Fernando puts down his glass, stares at the dull glint of silverware on the table. He still feels unpolished somehow. Flavio left him unfinished. Not long now and he’ll be thirty. He’s been in F1 for eight years. It doesn’t feel like eight years; it feels longer, shorter; distances flicker, time kaleidoscopes. He remembers what it felt like to win championships, one, two of them. They feel like a long time ago. Back then, when he was winning, he thought it’d be easy. Thought he’d keep on winning. But Michael got in the way, and then there were others, and it was never time for him again. Not even when he swapped Flavio for Ron.

McLaren should have been perfect. Ron has two drivers but loves only one of them. Of all the teams on the grid, McLaren is the least democratic. Ferrari might have been obvious in its support of Michael, but within McLaren, Ron’s love pours over his favoured driver like precious balm. After Flavio’s fickleness, his push-me-pull-you attitude, Fernando wanted Ron’s steadfastness. Once Ron has a favourite, he never lets go. Only death or retirement can break those bonds. Fernando longed for that stability, looked forward to basking in the warmth of Ron’s approval.

But Lewis was there first. And Lewis was everything that Fernando wasn’t, and Ron’s head was turned—of course it was, how could it be otherwise? Ron had practically raised Lewis, plucking him out of the junior formulae and moulding him to be the perfect driver. Ron’s attention was fixed elsewhere even as Fernando signed the contract.
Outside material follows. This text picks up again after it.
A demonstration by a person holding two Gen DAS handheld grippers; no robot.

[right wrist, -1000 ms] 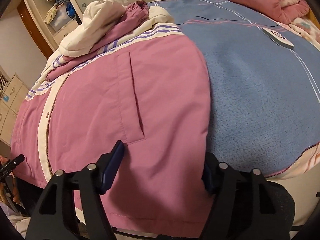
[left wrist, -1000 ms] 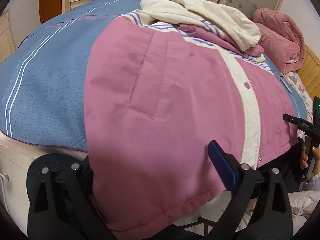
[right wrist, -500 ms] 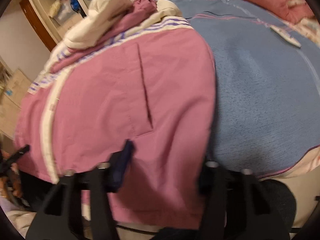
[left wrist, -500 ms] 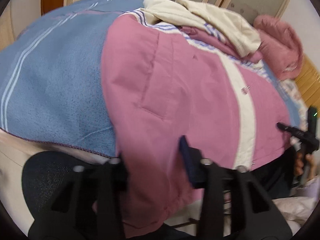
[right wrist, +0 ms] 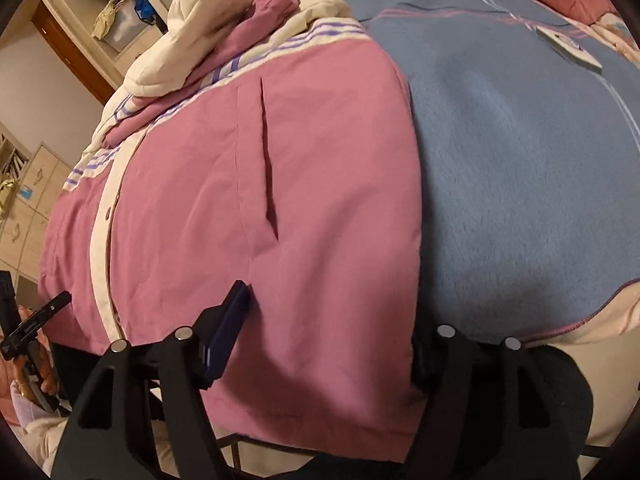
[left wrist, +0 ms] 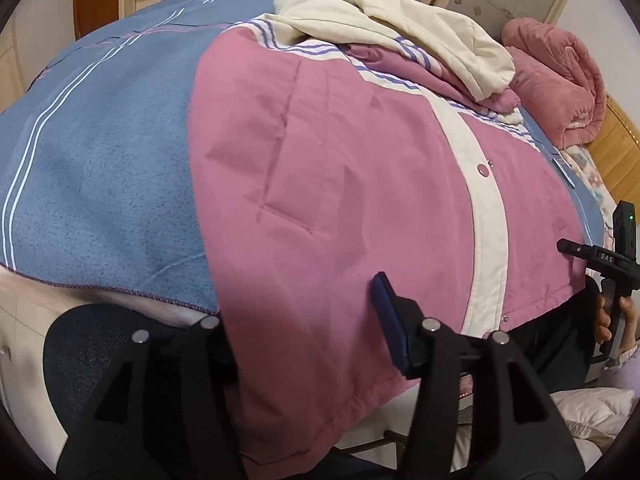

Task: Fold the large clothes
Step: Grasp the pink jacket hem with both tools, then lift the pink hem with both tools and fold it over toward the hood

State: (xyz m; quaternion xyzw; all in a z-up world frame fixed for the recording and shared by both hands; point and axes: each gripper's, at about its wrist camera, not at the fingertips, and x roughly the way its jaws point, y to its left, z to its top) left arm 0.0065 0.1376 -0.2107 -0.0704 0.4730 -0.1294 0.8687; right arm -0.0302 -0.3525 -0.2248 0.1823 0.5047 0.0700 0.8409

Fernando tried to reclaim Ron’s interest, but then he’d never had it in the first place. He played up, provoked Lewis, hated Lewis, and Lewis acted like a child and went running to Daddy, and then to his other daddy. Fernando likes older men but he’s never wanted a father figure. Lewis’s pandering to Ron’s obsession was obvious and disgusting. Fernando didn’t want it to be like that. It should have been different, but Ron’s personality is tight and mean and cold towards the outsider, and Fernando couldn’t bear to live without the warmth of his approval.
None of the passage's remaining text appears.